Martin F. Tupper (1810-1889) was an English writer and poet. He had a rather distinguished and religious upbringing and was a scholarly type of man. Throughout his life he wrote and published many works of prose and poetry and was rather well-known in his day. Although he wasn't always thought of fondly (to be considered "Tupperish" by a reviewer was never good). However, if one were to mention his name, not many people would even have an inkling as to who he was, but he was influential in his own right.

Tupper was also Whitman's British contemporary and unsurprisingly, the two were inevitably compared as Matt Cohen points out in his article "Martin Tupper, Walt Whitman, and the Early Reviews of Leaves of Grass". A reviewer in 1856 basically says that if Tupper was banished to the middle of nowhere and was stuck reading Emerson and Carlyle until he lost his mind to the point hhe thought he was the "American Shakespeare", he would've written "a book exactly like Walt Whitman's Leaves of Grass.

Ouch.

Although the reviewers seem to want to make the connection between Whitman and Tupper, they are quite different. What in the world could a upper-class Oxford man have to do with Whitman the b'hoy? Well, Cohen thinks that Whitman's poetry was shaped by Tupper's wonderfully quotable Proverbial Philosophy, a series of didactic writing any and every topic worth philosophizing about.
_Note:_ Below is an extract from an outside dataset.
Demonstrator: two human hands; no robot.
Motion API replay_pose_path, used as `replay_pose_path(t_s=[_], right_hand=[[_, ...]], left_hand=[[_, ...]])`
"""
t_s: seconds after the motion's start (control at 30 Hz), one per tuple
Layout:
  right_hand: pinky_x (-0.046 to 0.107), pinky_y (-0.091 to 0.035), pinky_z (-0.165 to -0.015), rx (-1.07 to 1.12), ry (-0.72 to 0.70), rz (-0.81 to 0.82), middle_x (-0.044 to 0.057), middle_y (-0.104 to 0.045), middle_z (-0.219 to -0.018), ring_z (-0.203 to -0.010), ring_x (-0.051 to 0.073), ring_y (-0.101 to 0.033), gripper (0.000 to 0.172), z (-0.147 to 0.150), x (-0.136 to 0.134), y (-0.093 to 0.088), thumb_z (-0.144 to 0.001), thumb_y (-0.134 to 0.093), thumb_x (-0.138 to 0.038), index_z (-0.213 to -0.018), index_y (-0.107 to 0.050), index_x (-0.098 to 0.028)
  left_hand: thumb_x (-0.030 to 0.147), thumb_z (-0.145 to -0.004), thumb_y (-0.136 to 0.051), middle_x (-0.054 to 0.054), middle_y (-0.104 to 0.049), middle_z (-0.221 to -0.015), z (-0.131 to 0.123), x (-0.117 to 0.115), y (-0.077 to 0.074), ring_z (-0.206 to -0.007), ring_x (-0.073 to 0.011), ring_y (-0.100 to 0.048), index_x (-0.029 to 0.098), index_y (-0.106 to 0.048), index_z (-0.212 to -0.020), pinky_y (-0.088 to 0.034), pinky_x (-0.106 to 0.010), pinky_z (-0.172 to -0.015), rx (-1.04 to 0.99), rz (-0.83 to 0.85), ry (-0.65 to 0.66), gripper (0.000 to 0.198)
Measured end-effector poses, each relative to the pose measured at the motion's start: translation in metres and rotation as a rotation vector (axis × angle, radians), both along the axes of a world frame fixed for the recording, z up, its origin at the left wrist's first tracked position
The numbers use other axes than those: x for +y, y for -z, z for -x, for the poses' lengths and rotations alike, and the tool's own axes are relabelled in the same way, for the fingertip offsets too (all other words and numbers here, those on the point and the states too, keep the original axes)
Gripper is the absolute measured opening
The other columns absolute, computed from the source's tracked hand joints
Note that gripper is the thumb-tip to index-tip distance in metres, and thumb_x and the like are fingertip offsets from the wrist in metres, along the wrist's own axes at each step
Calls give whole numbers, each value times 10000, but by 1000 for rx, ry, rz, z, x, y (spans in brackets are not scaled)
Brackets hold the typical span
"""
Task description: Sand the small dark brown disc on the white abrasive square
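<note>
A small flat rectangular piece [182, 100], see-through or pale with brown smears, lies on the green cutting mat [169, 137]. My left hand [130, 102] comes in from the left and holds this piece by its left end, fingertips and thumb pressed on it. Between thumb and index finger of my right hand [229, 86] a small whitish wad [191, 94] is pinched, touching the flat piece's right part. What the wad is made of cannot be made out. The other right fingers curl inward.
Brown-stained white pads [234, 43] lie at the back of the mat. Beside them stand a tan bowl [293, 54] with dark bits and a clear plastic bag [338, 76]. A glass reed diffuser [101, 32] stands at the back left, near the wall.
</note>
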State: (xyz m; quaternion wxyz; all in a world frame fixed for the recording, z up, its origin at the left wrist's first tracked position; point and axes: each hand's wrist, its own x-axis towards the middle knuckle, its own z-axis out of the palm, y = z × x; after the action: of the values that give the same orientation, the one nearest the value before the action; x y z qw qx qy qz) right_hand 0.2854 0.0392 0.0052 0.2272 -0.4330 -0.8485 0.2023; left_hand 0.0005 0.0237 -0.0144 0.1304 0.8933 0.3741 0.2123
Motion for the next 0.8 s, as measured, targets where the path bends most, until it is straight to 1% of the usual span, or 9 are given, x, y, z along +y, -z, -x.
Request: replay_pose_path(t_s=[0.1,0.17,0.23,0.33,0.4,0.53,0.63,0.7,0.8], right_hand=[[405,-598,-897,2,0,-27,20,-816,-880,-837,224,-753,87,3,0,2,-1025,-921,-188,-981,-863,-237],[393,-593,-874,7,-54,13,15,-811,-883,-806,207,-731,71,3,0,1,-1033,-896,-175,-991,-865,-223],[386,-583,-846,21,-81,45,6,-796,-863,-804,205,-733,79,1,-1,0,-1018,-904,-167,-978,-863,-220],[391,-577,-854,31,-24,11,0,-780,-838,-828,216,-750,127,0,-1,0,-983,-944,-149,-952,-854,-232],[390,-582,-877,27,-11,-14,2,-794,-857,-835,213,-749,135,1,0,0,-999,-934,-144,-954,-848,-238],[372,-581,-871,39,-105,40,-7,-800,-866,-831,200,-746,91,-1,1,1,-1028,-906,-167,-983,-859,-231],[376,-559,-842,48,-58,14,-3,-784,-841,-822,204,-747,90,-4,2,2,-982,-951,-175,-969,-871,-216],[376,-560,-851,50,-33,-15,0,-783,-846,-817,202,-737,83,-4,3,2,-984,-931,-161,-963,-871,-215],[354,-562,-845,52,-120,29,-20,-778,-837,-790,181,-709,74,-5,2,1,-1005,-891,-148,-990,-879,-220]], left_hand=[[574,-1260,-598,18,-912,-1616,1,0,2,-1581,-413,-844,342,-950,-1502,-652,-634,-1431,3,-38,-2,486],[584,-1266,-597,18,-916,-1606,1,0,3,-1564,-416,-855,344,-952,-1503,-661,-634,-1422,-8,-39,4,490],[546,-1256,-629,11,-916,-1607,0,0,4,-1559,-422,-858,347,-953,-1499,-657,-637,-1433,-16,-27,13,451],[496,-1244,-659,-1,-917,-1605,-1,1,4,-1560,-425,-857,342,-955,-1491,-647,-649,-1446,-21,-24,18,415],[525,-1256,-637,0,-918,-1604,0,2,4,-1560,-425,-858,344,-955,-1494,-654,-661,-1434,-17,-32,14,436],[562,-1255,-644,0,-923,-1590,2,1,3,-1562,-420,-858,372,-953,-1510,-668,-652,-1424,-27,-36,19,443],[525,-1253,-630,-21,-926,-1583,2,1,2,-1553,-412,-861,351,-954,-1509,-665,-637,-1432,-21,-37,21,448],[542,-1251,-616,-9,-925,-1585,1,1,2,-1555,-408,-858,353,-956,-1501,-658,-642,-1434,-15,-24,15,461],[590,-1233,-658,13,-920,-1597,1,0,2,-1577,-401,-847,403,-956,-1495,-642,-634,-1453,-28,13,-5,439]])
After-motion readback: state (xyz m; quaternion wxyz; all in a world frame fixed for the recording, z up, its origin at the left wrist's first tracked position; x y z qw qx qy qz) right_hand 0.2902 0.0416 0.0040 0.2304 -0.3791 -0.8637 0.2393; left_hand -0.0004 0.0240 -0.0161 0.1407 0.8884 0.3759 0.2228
it is suggested that they had never met. Their ideologies are quite different (since Tupper was more of the upper aristocratic class while Whitman is a b'hoy). However, as pointed out by Cohen, there are similar properties between "Song of Myself" and Proverbial Philosophy. These are the two examples

I am untamed, a spirit free and fleet,
That cannot brook the studious yoke, nor be
Like some dull grazing ox without a soul,
But feeling racer's shoes upon my feet
Before my teacher starts, I touch the goal.
-"Are you a Great Reader?"
versus
Oxen that rattle the yoke and chain or halt in the leafy shade, what is that you express in your eyes?
It seems to me more than all the print I have read in my life.
-"Song of Myself"
Cohen writes that that it would be quite interesting to consider that Whitman, the b'hoy, was influenced and shaped by Tupper. Although, even if Whitman was influenced by Tupper, it's not exactly wrong. After all, Whitman is supposed to be all encompassing in his poetry.